In other instances, however, the Lord was more subtle in His criticism of these men. On five occasions in which these leaders criticized the Lord or His disciples, or in which they asked an insincere question, the Lord prefaced His response with a question that hit them like a sledge hammer. He asked, “Have you not read . . . ?”
The first instance was when the Pharisees criticized the disciples for picking heads of grain as they walked through a field on the Sabbath day (Mt. 12:1-2). The second was when some Pharisees asked a question about divorce (Mt. 19:3ff). When children were praising the Lord after He drove the sellers out of the temple grounds, the chief priests and scribes confronted Him about it. He began His response on that occasion with this same question (Mt. 21:16). At the end of the parable of the landowner, the Lord again asked this question of these men (Mt. 21:42). The final incident in which the Lord asked this question was when the Sadducees asked their silly question about seven brothers who had been married to the same woman (Mt. 22:31).
Many times as we read of these incidents we just skip over the manner of the Lord’s response. We rightly focus on the answer He gave on each occasion, and on the lesson from it that we can apply to our lives. However, we may be overlooking an important and timeless principle that is couched in the Lord’s subtle criticism of the Jewish leaders.
When the Lord asked, “Have you not read?”, He was telling them that they didn’t know the Law as well as they thought. He was telling them that they had become ignorant of God’s word. He was indicating that this ignorance was the reason why they had strayed so far from God’s will.
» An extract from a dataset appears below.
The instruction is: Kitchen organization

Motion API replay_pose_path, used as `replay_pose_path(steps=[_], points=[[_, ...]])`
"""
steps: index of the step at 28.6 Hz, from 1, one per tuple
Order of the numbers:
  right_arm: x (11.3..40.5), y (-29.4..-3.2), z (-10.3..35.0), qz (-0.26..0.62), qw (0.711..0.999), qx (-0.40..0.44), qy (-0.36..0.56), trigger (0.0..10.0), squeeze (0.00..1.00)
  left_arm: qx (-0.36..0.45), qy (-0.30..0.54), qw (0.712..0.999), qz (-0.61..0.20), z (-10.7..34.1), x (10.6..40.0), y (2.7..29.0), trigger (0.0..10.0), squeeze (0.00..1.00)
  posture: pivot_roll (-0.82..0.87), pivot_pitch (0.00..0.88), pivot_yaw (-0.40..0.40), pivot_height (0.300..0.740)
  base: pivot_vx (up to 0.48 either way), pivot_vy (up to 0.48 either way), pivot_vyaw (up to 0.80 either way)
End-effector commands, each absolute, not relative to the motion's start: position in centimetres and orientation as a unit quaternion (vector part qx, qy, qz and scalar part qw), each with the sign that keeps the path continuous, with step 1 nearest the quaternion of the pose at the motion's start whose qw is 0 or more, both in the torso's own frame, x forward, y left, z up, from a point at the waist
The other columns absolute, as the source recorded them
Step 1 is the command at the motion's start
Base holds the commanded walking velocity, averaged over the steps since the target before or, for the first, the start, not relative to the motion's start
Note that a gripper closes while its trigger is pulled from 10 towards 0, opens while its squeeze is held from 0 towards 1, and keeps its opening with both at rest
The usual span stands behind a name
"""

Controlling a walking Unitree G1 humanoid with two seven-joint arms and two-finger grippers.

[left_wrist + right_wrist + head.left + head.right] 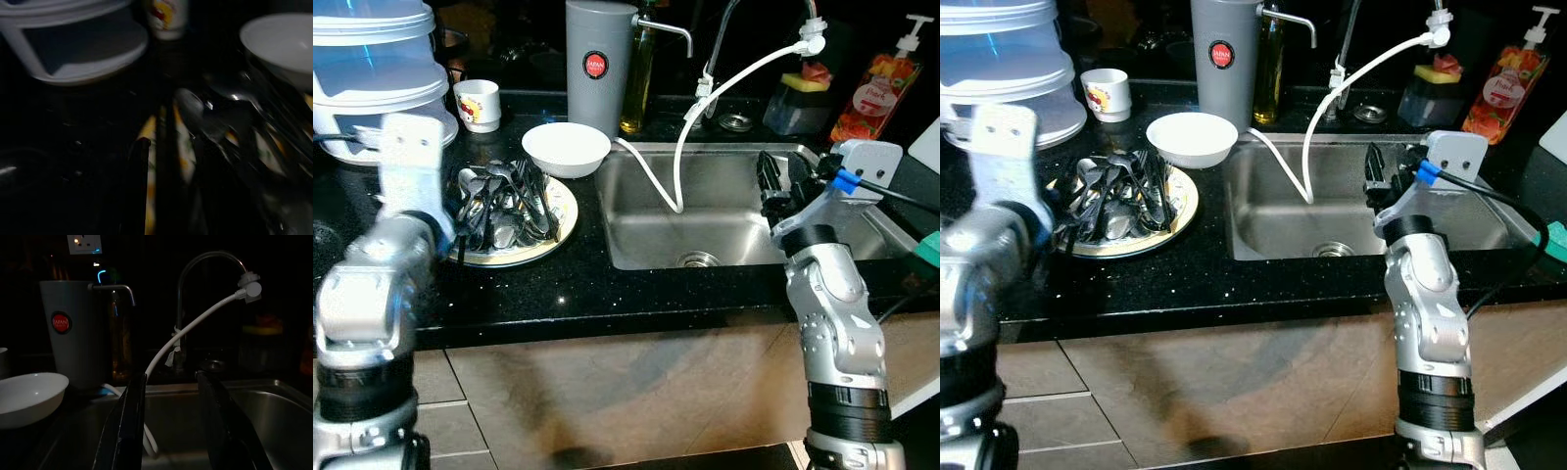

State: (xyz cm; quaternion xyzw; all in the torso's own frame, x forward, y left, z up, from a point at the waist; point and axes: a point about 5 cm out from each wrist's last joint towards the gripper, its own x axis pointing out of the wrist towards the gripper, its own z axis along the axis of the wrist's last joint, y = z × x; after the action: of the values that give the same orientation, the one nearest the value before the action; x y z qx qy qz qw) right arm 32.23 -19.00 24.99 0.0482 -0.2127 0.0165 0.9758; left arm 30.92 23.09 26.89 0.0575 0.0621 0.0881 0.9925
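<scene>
Cutlery (pixel 504 206) heaped on one plate (pixel 566 211), one white bowl (pixel 566 148) beside; left end effector (pixel 161 147) state unclear; right end effector (pixel 168 421) parted, empty, over sink (pixel 724 230).

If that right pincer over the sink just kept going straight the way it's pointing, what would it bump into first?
Probably the white hose drooping from the faucet into the sink. The right pincer, open, points across the basin toward the back wall, with the hose hanging in that line. Depth is hard to judge.

Behind the steel sink (pixel 744 230), a red soap pump bottle (pixel 879 90) stands at two o'clock, a dark holder with what looks like a sponge (pixel 798 98) beside it, and the white hose (pixel 724 88) loops from the tap.
</scene>
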Motion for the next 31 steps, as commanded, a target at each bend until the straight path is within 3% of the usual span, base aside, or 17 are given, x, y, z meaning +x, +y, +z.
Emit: replay_pose_path(steps=[1, 9, 15, 28, 29, 30, 31], points=[[32.5, -19.1, 25.0, 0.012, 0.976, 0.044, -0.215, 10.0, 0.00, 0.049, 0.073, 0.993, 0.082, 26.9, 31.2, 23.5, 10.0, 0.00, 0.13, 0.000, -0.060, 0.740, 0.000, 0.000, 0.00], [33.0, -18.9, 26.2, 0.015, 0.972, 0.034, -0.231, 10.0, 0.00, 0.006, 0.103, 0.992, 0.076, 26.5, 32.1, 24.7, 10.0, 0.00, 0.12, 0.000, -0.057, 0.740, 0.000, 0.000, 0.00], [33.0, -19.1, 26.1, 0.013, 0.972, 0.033, -0.231, 10.0, 0.00, -0.110, 0.131, 0.982, 0.077, 24.5, 33.3, 25.1, 10.0, 0.00, 0.10, 0.000, -0.063, 0.740, 0.000, 0.000, 0.00], [32.6, -19.2, 25.9, 0.006, 0.972, 0.032, -0.231, 10.0, 0.00, -0.104, 0.151, 0.981, 0.062, 23.6, 35.0, 24.6, 10.0, 0.00, 0.08, 0.000, -0.054, 0.740, 0.000, 0.000, 0.00], [32.5, -19.3, 25.8, 0.005, 0.972, 0.032, -0.231, 10.0, 0.00, -0.098, 0.155, 0.981, 0.062, 23.5, 35.0, 24.5, 7.2, 0.00, 0.07, 0.000, -0.043, 0.740, 0.000, 0.000, 0.00], [32.5, -19.3, 25.8, 0.004, 0.972, 0.032, -0.231, 10.0, 0.00, -0.086, 0.158, 0.981, 0.067, 23.2, 35.0, 24.5, 2.0, 0.00, 0.07, 0.000, -0.043, 0.740, 0.000, 0.000, 0.00], [32.5, -19.3, 25.8, 0.003, 0.972, 0.033, -0.231, 10.0, 0.00, -0.071, 0.161, 0.982, 0.073, 23.0, 35.0, 24.6, 0.0, 0.00, 0.07, 0.000, -0.040, 0.740, 0.000, 0.000, 0.00]])
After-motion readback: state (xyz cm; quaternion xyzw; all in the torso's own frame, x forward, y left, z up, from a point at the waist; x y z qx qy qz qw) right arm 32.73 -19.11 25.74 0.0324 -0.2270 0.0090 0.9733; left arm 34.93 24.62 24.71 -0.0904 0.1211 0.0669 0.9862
This was an insult of a magnitude that we can hardly imagine. These were doctors of the law and the Lord’s question placed them in the category of novices. It is likely that they got the message, and this put-down no doubt increased their hatred of the Lord.
The timeless principle that may drawn from the Lord’s question is simple. We must not neglect reading God’s word. From cover to cover the scriptures call on us to know God’s will and obey it in order to please Him. In Deut. 6: 1-9 Moses commanded Israel to teach God’s will to their children in every circumstance of life so their lives would be prolonged on the land that God was giving them. In Jn. 8:31-32 the Lord told some Jews who believed on Him to continue in His word so they would be true disciples and would know the truth that sets them free. In 2 Tim. 2:15 Paul urged Timothy to be diligent and to accurately handle the word of truth. In Jas. 1:21 James called on his readers to receive “the word implanted, which is able to save your souls”. Peter reminded his readers that God had granted to them “everything pertaining to life and godliness, through the true knowledge of Him who called us by His own glory and excellence” (2 Pet. 1:3).
The bottom line is this: The scriptures are everything we need to know in order to please God so we may live with Him for eternity. However, we cannot obey what we do not know and we cannot know that which we do not read/study. Therefore, we must take up God’s word daily and make it a living part of our hearts and minds. If we do so, at judgment the Lord will not ask us, “Have you not read?”